__EXERCISE REQUIREMENTS__.
What you output must be the exact lines from the first line of the data through the one holding "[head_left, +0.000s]", with no pictures.

__PROVIDED MATERIAL__.
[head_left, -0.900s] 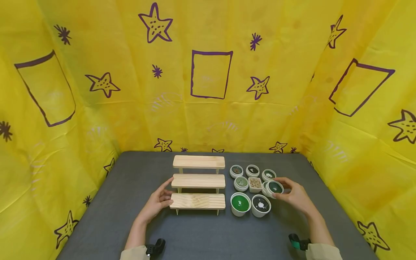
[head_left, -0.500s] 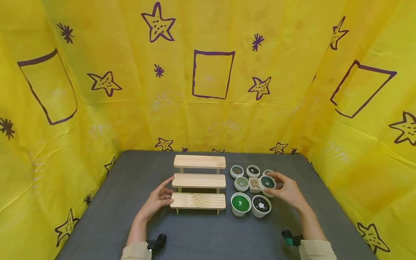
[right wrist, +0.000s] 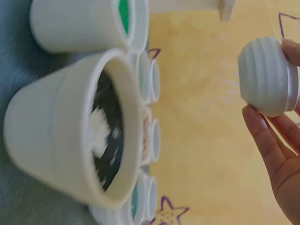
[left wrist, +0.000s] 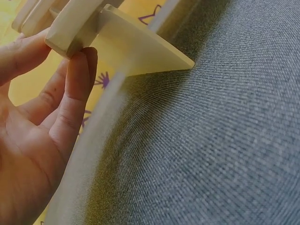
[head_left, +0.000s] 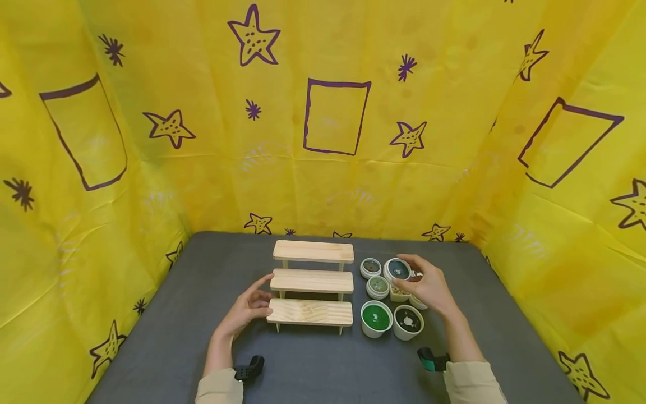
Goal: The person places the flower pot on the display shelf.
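The left hand (head_left: 244,314) has thumb and fingers closed about the left end of the pale wooden stand (head_left: 310,312), whose smooth, round-cornered planks, streaked with grain, step away in three tiers to that hand's right on thin legs. The right hand (head_left: 429,286), its fingers curved, grips a squat white pot (head_left: 397,270), matte, barrel-shaped and ringed with ridges, its filling dark blue-green and glossy, held up off the table. Left of the right hand stand two small rounded pots (head_left: 377,287); below its palm, a squarish pot (head_left: 400,293) of pale pebbly grains. Nearer the wrist, two plain tapered cups hold shiny green (head_left: 376,317) and white-flecked black (head_left: 408,321). Ribbed grey cloth (head_left: 313,370) lies between the forearms.
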Demonstrator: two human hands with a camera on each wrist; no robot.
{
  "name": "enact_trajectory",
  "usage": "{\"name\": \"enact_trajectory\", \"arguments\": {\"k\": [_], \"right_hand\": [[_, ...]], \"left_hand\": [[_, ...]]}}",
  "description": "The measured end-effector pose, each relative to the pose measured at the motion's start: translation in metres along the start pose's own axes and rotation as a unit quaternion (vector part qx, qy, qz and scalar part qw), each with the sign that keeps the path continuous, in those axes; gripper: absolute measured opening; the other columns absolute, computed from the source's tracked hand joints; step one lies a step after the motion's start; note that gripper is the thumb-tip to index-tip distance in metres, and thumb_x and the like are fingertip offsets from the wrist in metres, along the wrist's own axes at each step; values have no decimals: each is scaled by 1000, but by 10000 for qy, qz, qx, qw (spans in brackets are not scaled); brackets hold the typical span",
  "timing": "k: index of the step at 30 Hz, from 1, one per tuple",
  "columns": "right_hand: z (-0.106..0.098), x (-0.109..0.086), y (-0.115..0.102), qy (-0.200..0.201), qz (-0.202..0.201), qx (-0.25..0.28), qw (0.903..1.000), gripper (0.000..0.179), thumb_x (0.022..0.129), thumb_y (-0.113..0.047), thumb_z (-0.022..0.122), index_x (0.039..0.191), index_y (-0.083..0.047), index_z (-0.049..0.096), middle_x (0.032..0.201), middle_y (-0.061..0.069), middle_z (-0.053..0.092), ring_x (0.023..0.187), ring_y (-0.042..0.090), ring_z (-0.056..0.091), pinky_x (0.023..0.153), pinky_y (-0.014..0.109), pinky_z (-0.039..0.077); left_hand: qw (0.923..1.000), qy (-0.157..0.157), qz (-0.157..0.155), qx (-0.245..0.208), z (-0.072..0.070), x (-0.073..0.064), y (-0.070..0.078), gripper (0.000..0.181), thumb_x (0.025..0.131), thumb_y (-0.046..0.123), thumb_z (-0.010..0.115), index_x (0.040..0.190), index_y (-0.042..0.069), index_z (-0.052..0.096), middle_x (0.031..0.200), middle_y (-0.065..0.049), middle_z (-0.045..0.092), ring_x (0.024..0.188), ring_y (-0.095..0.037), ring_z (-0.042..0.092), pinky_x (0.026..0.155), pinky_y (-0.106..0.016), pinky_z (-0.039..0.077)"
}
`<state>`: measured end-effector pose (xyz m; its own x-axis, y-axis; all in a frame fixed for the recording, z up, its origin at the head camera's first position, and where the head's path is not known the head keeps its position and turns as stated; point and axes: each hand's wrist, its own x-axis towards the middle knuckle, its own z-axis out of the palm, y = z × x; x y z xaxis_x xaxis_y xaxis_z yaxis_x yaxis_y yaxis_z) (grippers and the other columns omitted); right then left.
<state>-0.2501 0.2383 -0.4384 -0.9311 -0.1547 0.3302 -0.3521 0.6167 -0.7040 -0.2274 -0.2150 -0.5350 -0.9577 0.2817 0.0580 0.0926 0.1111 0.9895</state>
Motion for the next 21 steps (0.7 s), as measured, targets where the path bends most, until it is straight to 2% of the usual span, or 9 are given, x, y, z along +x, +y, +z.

__EXERCISE SOLUTION__.
[head_left, -0.900s] 
[head_left, -0.500s] 
[right wrist, +0.000s] 
[left wrist, +0.000s] 
[head_left, +0.000s] 

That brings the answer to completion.